Here’s a sneak peek at our configuration:
Our instance must be able to route packets between interfaces, so forwarding is enabled for both IPv4 and IPv6. Since we don’t have any routes via interfaces used for traffic diversion, we must disable reverse path filtering or set it to “loose mode” – as we have done – so the packets coming via those interfaces don’t get dropped.
We have increased the maximum number of packets in one NAPI poll cycle (net.core.netdev_budget) to 1000. As we prefer throughput over latency in this case, we’ve set our ring buffers to the maximum.
We’ve been running this solution for six months and can see that these small changes are enough to handle any attacks of the anticipated scales. We didn’t go deeper into tuning the system as the default values are reasonable and don’t cause any problems.
Next, we have actions. An action is triggered when an attack is detected or finished. We use it to divert traffic (route announcement via ExaBGP), inform our monitoring team about the attack (a Slack message from the instance), and more.
Thresholds are also managed as code, providing numerous options for detecting an attack. For example, if we detect 100K UDP packets per second aimed at a single target, we start the filtering process. It can also be TCP traffic, HTTP/HTTPS requests, and so on.
The prefixes that should be under protection are also added automatically from Chef data bags.
What does the handling of a DDoS attack look like on Grafana? Let’s look at a recent attack with 8 Gbps and 1 Mpps of traffic below.

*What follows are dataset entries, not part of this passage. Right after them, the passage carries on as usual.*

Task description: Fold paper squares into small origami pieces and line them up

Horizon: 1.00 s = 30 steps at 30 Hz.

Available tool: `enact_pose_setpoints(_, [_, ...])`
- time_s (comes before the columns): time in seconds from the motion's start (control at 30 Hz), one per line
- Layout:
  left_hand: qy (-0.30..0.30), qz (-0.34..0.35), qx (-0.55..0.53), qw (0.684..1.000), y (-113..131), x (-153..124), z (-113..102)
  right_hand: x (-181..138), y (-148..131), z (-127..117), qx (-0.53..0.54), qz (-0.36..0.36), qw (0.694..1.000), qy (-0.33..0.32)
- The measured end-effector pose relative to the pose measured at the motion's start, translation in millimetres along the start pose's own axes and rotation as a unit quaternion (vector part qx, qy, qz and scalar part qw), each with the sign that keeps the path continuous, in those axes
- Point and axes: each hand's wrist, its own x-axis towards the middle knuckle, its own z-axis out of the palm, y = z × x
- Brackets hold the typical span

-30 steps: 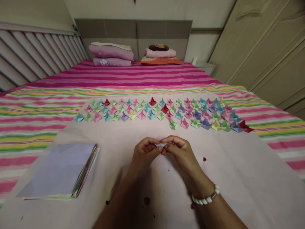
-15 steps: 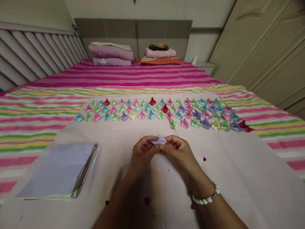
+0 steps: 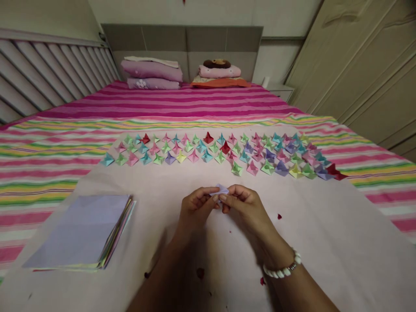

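Observation:
A small folded piece of lavender paper is pinched between my two hands, above the pale sheet. My left hand grips its left side with thumb and fingers. On its right side, my right hand holds it the same way, and the two thumbs almost meet. The fingers cover much of the paper's lower part. Beyond my hands stand rows of small folded paper boats in green, pink, blue, purple, yellow and red. A stack of square paper with a lavender sheet on top lies to the left.
Dark red scraps are scattered near my forearms. The pale sheet lies on a striped bedspread. Folded bedding sits by the headboard, a railing runs along the left, and a wardrobe stands at the right.
The lavender paper has shifted slightly right and tilted, showing a narrower face. My fingers and thumbs have moved a little around it. The boats and the paper stack stay put.

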Motion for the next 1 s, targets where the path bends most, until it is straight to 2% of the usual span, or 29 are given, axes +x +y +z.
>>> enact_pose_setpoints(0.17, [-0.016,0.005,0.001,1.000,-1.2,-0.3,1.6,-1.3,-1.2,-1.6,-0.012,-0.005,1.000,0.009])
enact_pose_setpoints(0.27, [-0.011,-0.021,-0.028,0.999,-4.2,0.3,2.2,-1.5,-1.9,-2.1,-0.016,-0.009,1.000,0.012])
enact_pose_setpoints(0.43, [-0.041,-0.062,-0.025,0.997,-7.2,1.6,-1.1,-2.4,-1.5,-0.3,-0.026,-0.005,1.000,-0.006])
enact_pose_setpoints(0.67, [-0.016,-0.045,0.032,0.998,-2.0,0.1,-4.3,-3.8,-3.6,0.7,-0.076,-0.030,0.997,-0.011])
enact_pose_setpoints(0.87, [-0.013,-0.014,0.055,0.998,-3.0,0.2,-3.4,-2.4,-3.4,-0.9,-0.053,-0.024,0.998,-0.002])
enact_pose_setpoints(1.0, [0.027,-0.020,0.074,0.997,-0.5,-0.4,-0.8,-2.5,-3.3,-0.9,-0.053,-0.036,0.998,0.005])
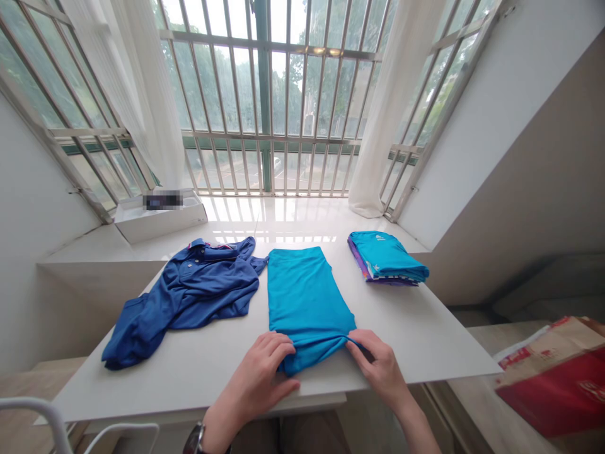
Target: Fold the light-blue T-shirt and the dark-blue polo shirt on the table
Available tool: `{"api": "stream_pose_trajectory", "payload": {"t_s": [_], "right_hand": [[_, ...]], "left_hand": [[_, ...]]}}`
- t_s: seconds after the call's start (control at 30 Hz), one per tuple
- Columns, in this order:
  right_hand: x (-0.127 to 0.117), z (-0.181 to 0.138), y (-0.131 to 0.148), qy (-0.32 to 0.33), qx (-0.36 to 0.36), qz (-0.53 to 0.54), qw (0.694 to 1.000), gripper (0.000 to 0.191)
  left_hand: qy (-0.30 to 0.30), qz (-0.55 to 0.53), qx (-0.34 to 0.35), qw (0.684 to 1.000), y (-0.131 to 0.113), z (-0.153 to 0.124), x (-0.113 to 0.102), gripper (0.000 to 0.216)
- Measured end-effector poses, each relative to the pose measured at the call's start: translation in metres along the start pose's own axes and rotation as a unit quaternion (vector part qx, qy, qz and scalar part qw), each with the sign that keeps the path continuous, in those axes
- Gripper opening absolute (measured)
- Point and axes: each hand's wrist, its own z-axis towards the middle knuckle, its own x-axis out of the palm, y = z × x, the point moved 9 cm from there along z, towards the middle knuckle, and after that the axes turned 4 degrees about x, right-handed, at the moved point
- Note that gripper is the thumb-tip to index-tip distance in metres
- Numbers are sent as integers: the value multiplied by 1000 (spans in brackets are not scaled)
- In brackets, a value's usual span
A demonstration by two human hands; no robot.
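Folding looks to be the step in hand, at the near end of a bright turquoise cloth garment point(302, 290) that lies in the middle of a smooth white surface point(401, 340), its far part flat and its near edge rumpled. The bare right hand point(378, 369) has a closed grip, thumb and fingers pinching the near right corner, where the cloth draws into creases. The bare left hand point(258, 372) rests at the near left corner, fingers curled over the cloth and thumb spread apart toward the near side; whether that grip pinches the cloth, I cannot tell. To the left lies a crumpled dark blue polo shirt point(208, 284) with buttons at its collar, and to the far right sits a neat stack of folded turquoise and purple clothes point(390, 255). The next move seems to call for a firm hold on both near corners, raised evenly and carried toward the far edge, with the creases by the right hand smoothed so that the layers lie square.
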Motion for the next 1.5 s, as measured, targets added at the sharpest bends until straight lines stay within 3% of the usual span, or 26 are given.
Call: {"api": "stream_pose_trajectory", "payload": {"t_s": [0.13, 0.27, 0.67, 0.87, 1.03, 1.33, 1.5], "right_hand": [[-1, 0, 2, -6, 1, -4, 1000, 22], [-1, -2, 2, -9, 4, -6, 1000, 25], [-2, -2, 4, -5, 2, -5, 1000, 23], [-2, -2, 2, -11, 6, -9, 1000, 25], [-3, -2, 2, -20, 3, -5, 1000, 25], [-4, -4, 6, 16, 3, 21, 1000, 22], [-4, -2, 1, 2, 15, 1, 1000, 22]], "left_hand": [[-36, 36, 15, 999, -6, 0, 0, 52], [-63, 72, 12, 995, -11, 2, 2, 52], [-41, 41, 6, 998, -6, 2, 2, 32], [-18, 2, 11, 1000, -7, 0, -8, 34], [-13, 15, -5, 1000, -13, 4, -13, 16], [19, 105, 20, 994, -22, 17, 22, 27], [24, 148, 19, 989, -8, 30, 17, 31]]}}
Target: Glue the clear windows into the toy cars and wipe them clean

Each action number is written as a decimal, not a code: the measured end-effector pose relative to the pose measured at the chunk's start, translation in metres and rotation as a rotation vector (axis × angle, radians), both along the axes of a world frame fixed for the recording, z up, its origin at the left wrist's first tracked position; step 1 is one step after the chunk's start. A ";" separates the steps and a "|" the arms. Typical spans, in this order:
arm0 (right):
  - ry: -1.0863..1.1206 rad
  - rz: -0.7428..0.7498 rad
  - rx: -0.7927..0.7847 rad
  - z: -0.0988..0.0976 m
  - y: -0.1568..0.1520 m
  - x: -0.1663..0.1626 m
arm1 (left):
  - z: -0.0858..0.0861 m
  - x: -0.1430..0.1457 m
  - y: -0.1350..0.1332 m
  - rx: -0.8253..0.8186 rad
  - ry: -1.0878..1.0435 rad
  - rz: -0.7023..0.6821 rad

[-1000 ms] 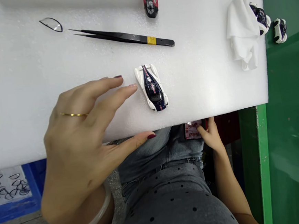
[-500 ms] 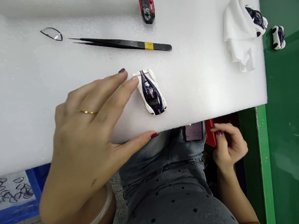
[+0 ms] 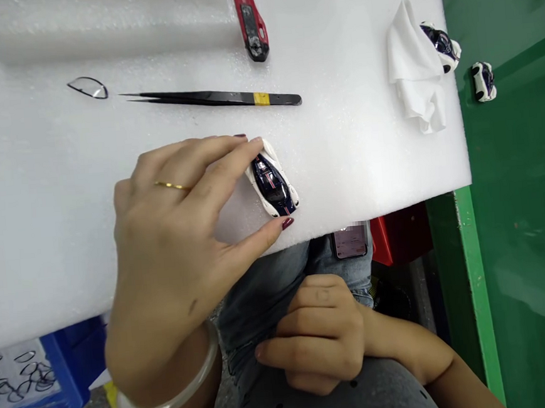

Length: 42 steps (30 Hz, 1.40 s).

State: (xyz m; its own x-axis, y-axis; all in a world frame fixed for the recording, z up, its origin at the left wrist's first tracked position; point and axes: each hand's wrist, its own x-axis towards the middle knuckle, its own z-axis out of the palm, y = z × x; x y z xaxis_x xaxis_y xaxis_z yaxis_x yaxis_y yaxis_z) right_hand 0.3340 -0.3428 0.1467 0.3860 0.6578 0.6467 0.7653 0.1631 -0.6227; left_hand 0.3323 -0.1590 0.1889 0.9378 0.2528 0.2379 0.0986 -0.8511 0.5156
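My left hand [image 3: 180,224] spans a small white and dark-blue toy car [image 3: 273,182], with fingertips at its far end and the thumb at its near end. The car rests on the white foam sheet [image 3: 344,154]. Over my lap is my right hand [image 3: 320,335], its fingers curled; the palm side is hidden, so I cannot see whether anything is in it. Black tweezers [image 3: 217,98] with a yellow band lie beyond the car. By their points is a small clear piece with a black rim [image 3: 88,88].
A red cutter [image 3: 251,23] lies at the far side. On the right are a white cloth [image 3: 415,70], a second toy car [image 3: 442,46] and a third toy car [image 3: 483,80] on the green surface. A blue bin [image 3: 73,377] holds several black-rimmed pieces. A phone [image 3: 350,242] rests on my lap.
My left thumb has come up to the car's near end, and the fingers have closed in on its far end. My right hand has moved left, from beside the red box to over my lap.
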 end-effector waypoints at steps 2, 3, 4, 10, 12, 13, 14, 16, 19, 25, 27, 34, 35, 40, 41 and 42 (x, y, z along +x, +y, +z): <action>-0.006 -0.019 0.037 0.000 0.003 -0.002 | -0.002 0.000 -0.001 0.004 -0.034 0.027; -0.009 -0.016 0.043 -0.002 0.004 -0.004 | -0.003 0.000 -0.002 0.008 -0.049 0.037; -0.013 -0.007 0.040 -0.003 0.004 -0.005 | -0.004 -0.001 -0.003 0.013 -0.059 0.046; -0.005 -0.029 -0.086 -0.019 -0.028 -0.002 | -0.005 -0.005 -0.004 0.034 -0.048 0.050; 0.016 -0.173 -0.255 -0.025 -0.049 0.009 | -0.005 -0.006 -0.004 0.049 -0.059 0.056; 0.023 -0.272 -0.359 -0.029 -0.060 0.015 | -0.005 -0.006 -0.005 0.056 -0.066 0.059; 0.021 -0.380 -0.457 -0.033 -0.072 0.022 | -0.005 -0.007 -0.005 0.059 -0.068 0.061; -0.026 -0.564 -0.633 -0.043 -0.092 0.033 | -0.005 -0.007 -0.005 0.055 -0.065 0.069; -0.130 -0.638 -0.824 -0.057 -0.118 0.040 | -0.005 -0.007 -0.007 0.049 -0.077 0.070; -0.082 -0.553 -0.573 -0.052 -0.138 0.025 | -0.005 -0.008 -0.008 0.058 -0.080 0.074; -0.015 -0.572 -0.491 -0.043 -0.136 0.023 | -0.005 -0.008 -0.007 0.054 -0.081 0.084; -0.020 -0.781 -0.123 -0.016 -0.123 0.052 | -0.002 -0.007 -0.006 0.029 -0.091 0.070; -0.047 -0.791 -0.069 -0.013 -0.121 0.058 | -0.002 -0.007 -0.006 0.035 -0.090 0.067; -0.079 -0.816 0.071 -0.005 -0.115 0.077 | -0.003 -0.008 -0.007 0.039 -0.084 0.080; -0.075 -0.818 0.084 -0.004 -0.114 0.078 | -0.003 -0.008 -0.007 0.038 -0.079 0.081; -0.072 -0.818 0.094 -0.004 -0.113 0.079 | -0.003 -0.007 -0.007 0.038 -0.079 0.078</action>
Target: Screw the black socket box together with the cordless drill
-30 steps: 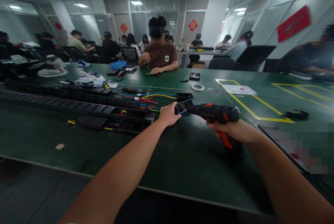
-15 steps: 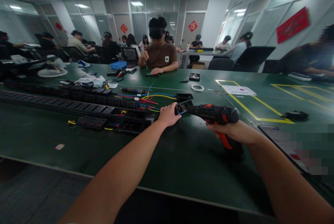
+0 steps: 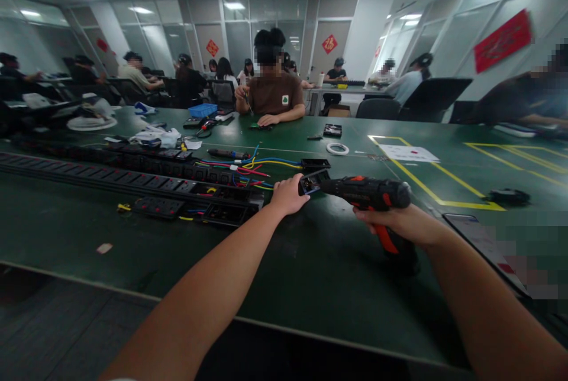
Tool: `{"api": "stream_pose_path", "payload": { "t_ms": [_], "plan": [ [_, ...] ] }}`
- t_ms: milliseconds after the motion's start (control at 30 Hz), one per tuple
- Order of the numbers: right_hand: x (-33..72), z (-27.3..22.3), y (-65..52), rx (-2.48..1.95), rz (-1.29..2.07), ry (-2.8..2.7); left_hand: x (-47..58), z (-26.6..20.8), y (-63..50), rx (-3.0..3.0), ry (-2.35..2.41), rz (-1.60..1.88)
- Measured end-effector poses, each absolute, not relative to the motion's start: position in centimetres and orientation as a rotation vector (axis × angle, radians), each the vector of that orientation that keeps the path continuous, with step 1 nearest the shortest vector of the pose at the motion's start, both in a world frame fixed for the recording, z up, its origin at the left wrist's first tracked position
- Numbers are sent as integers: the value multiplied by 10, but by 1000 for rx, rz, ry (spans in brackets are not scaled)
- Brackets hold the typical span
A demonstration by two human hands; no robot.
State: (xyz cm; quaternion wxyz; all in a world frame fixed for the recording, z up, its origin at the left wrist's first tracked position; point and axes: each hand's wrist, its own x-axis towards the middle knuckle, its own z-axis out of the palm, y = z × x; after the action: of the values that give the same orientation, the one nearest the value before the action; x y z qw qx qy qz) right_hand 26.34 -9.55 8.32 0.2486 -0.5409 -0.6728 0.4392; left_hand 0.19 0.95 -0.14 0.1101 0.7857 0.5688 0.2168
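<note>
My left hand (image 3: 288, 194) is closed around a small black open-topped housing (image 3: 314, 182), tilted up off the green table. In my right hand (image 3: 399, 221) is a black and orange cordless drill (image 3: 370, 191), gripped by its handle. The drill's front end points left into the housing; its tip is hard to make out there. Just behind lies another black housing (image 3: 316, 164) with blue, yellow and red wires (image 3: 275, 162) running left from it. Left of my left hand, long black power strips (image 3: 133, 178) lie side by side, near a short socket block (image 3: 160, 207).
A phone (image 3: 481, 251) lies by my right forearm. Farther back are a white ring (image 3: 337, 149), a paper sheet (image 3: 410, 153) inside yellow tape and a blue basket (image 3: 203, 110). Across the table (image 3: 288, 286), a person (image 3: 277, 94) works on a small green board.
Both hands, the housing and the drill keep nearly the same pose. The whole view has shifted very slightly. The person opposite has moved the tool hand a little.
</note>
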Motion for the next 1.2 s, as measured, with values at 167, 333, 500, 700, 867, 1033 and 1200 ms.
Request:
{"api": "stream_pose_path", "payload": {
  "t_ms": [167, 333, 500, 700, 867, 1033, 1200],
  "plan": [
    [265, 83, -95, -1458, 1213, -1772, 2, 0, 8, 2303, 1671, 646],
    [265, 81, -94, -1467, 1227, -1764, 1, 1, 8, 2298, 1666, 652],
    [264, 81, -93, -1403, 1213, -1788, 1, -1, 9, 2300, 1656, 660],
    [260, 86, -97, -1433, 1194, -1793, 1, -1, 10, 2297, 1658, 650],
    [262, 82, -95, -1431, 1205, -1781, 1, -2, 11, 2304, 1658, 646],
    [263, 81, -95, -1439, 1184, -1796, 1, -2, 11, 2309, 1662, 656],
    [261, 84, -97, -1450, 1160, -1825, 0, -1, 10, 2305, 1657, 652]
  ]
}}
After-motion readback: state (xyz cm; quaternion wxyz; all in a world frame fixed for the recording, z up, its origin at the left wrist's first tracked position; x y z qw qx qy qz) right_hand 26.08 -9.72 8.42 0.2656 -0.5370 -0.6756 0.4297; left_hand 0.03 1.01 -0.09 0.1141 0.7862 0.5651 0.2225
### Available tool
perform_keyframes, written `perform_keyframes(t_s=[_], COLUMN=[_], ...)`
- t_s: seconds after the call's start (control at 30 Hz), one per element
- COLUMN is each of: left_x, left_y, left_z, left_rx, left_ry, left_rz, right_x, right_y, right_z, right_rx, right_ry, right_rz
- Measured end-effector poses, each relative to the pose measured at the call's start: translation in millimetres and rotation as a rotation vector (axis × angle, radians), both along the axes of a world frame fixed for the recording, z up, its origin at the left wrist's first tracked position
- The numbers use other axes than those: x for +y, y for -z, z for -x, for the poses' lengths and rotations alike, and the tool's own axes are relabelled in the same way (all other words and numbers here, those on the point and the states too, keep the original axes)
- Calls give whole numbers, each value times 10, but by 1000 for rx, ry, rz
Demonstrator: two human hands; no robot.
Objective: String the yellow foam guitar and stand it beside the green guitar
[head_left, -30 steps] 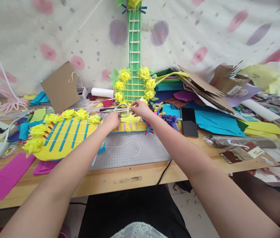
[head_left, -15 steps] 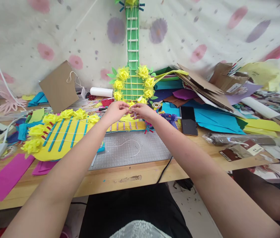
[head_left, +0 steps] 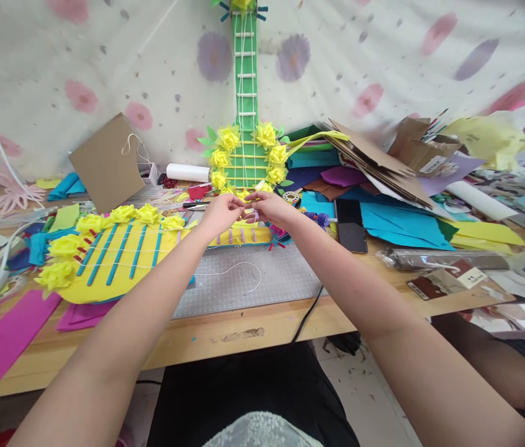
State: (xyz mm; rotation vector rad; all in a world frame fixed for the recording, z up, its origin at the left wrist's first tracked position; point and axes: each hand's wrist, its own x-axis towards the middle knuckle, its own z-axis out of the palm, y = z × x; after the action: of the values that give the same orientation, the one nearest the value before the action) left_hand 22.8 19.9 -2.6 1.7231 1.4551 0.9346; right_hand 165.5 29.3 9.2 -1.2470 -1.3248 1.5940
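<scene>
My left hand (head_left: 224, 214) and my right hand (head_left: 268, 210) meet above the neck of a yellow craft guitar (head_left: 118, 254) that lies flat on the desk. Both hands are closed in a pinch on thin white string (head_left: 252, 216), part of which shows between the fingertips; its exact path there is hidden. Yellow paper flowers (head_left: 148, 215) and blue strips (head_left: 120, 253) decorate the guitar's body. Behind my hands, a green craft guitar (head_left: 246, 146) stands upright, strung with white string and ringed by yellow flowers.
A grey cutting mat (head_left: 239, 292) lies under the neck, with a loose string end on it. To the right are a purple glue gun (head_left: 322, 219), a black phone (head_left: 350, 225) and stacked blue paper (head_left: 402, 220). Cardboard (head_left: 107, 164) leans at the back left.
My hands stay together over the neck, with small shifts of the fingers. The whole view has moved slightly, so the scene sits a little further left.
</scene>
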Motion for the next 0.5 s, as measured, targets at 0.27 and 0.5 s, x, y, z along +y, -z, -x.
perform_keyframes(t_s=[0.27, 0.5], left_x=[-61, -105], left_y=[-104, 54], left_z=[-108, -173], left_rx=[183, 385], left_ry=[-47, -62], left_rz=[-97, -144], right_x=[57, 61], right_y=[35, 44], right_z=[9, -61], right_rx=[-173, -704], right_ry=[7, -75], right_rz=[-113, -424])
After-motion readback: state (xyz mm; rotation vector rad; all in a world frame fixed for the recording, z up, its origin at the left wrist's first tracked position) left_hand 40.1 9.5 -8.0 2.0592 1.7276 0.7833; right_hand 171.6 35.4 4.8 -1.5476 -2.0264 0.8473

Here’s the traffic incoming to the filter instance:
And here’s the traffic outgoing to the end device:
Incoming packets per second:
Outgoing packets per second:
As you can see, there is a short burst of traffic going from the filtering instance to the end device. It is the gap caused by the attack pattern identification process. It’s a short amount of time, usually between 1 and 10 seconds, but it’s something to be aware of. As seen on the graph, once the attack pattern is identified, you’re safe!
What about the speed of attack detection? This part depends on sFlows, and, as we know, it’s not as fast as port mirroring. That said, it’s easy to set up, flexible, and costs less. Once an attack starts, the time to divert the traffic to the filter instance takes between 20 and 50 seconds.
This is how the whole process looks from the target instance:
Packets per second
There’s a short spike and we’re back to business as usual. Depending on the service you’re running, you may not even notice it.
At Hostinger, we like to know what is happening in our infrastructure, so let’s investigate this case a little bit further:
Attack source. We noticed an increase in IPv4 traffic from a few countries, with India and Taiwan contributing the most. There is a high possibility that those IPs were spoofed, so this information may be inaccurate. We have the list of source addresses and ASNs but won’t publish it here for the same reason (spoofing).
Attack protocol. This attack was mainly based on UDP as we didn’t see any unusual increases on the TCP graph.
Attack type. It generated a large amount of traffic to random UDP ports. A few of them are seen on the graph below:
RTBH, as DDoS protection, is effective but eventually causes downtime. After implementing the traffic filtering solution in our infrastructure, we only drop malicious traffic instead of all of it. We’ve noticed that RTBH usage has decreased by 90–95%, resulting in a better uptime for our services and clients.